### EXERCISE PROMPT
Output must match the data below exactly from its first line through the line that contains "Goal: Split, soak", with no other line.

[Start of Attachment]

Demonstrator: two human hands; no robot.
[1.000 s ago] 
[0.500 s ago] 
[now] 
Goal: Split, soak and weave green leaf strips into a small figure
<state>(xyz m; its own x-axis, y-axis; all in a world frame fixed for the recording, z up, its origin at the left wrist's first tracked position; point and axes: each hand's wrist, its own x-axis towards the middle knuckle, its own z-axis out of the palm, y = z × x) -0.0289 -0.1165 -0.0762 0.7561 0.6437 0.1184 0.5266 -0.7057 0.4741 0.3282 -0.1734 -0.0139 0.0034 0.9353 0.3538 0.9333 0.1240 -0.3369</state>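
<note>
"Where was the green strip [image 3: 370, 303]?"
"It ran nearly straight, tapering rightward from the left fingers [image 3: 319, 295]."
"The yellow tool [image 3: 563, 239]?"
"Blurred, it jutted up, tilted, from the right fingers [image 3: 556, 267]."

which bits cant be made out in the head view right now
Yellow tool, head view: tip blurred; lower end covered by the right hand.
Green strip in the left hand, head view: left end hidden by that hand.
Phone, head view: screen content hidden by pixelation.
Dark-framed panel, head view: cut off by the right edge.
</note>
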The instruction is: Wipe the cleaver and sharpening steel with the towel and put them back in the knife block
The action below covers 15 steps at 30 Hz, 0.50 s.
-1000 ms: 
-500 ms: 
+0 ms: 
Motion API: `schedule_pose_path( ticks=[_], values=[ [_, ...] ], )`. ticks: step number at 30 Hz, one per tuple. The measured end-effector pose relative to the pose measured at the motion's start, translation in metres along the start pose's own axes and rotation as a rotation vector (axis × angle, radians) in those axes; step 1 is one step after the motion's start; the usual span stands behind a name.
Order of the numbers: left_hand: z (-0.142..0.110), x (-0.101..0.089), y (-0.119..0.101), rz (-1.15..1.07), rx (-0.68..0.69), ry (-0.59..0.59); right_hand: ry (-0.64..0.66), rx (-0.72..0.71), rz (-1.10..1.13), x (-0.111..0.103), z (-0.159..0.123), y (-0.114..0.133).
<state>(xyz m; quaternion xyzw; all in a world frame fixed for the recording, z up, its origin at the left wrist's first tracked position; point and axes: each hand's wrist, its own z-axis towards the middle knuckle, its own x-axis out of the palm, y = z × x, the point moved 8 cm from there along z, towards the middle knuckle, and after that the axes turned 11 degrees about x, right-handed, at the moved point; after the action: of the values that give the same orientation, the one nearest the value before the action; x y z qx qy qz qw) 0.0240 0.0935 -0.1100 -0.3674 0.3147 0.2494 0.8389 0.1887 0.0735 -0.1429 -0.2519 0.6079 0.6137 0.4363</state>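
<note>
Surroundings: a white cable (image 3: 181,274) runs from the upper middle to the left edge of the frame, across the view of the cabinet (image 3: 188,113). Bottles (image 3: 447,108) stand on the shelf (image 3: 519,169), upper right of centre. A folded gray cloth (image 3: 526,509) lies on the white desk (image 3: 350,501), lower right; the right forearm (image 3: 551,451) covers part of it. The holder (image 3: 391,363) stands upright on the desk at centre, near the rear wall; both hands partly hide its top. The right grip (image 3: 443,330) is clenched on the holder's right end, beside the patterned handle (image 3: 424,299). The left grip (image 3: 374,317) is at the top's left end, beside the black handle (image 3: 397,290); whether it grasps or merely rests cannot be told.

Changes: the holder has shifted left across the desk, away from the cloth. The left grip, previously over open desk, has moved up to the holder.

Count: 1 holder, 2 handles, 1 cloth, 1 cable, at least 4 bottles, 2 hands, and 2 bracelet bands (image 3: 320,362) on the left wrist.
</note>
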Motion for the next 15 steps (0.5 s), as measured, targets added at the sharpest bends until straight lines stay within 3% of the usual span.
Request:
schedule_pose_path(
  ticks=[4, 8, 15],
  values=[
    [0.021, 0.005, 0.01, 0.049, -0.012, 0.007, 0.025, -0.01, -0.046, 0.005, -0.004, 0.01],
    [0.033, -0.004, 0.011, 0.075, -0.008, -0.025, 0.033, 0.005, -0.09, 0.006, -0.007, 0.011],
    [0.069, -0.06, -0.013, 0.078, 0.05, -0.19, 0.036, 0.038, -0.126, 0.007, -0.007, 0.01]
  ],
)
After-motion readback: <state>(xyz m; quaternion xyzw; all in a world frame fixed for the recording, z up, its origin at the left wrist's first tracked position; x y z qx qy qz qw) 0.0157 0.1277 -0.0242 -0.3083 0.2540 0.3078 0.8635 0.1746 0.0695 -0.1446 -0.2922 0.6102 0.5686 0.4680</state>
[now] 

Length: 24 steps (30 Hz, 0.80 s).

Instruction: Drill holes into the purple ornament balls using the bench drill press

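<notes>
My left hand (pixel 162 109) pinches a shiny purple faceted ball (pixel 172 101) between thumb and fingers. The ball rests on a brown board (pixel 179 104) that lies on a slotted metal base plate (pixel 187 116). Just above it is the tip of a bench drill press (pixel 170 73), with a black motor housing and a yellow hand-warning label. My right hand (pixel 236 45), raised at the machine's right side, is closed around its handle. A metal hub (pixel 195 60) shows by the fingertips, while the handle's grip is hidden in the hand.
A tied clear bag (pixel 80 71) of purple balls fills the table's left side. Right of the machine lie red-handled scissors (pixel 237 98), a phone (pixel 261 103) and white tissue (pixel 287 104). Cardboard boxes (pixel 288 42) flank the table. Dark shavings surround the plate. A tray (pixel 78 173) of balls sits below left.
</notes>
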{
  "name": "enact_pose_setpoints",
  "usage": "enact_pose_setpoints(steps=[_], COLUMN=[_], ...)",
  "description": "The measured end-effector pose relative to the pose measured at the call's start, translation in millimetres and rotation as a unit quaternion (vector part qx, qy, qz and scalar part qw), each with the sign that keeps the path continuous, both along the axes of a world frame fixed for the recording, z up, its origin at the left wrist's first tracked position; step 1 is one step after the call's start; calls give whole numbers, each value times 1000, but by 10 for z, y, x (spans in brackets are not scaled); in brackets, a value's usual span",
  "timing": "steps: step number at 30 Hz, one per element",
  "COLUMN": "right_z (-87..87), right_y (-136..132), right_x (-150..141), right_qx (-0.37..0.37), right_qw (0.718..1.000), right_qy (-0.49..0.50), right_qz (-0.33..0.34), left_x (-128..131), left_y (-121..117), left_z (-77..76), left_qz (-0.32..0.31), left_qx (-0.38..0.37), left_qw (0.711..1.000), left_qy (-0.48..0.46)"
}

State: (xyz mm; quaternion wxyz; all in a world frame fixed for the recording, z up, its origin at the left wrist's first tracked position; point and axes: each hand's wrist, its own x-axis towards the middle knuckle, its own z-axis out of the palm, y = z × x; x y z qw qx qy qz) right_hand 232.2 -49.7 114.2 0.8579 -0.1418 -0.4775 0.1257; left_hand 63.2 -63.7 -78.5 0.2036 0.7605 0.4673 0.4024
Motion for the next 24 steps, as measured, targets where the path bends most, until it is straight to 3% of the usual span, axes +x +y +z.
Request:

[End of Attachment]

### EXERCISE ANSWER
Demonstrator: two human hands; no robot.
[1.000 s ago] 
[0.500 s ago] 
[now] 
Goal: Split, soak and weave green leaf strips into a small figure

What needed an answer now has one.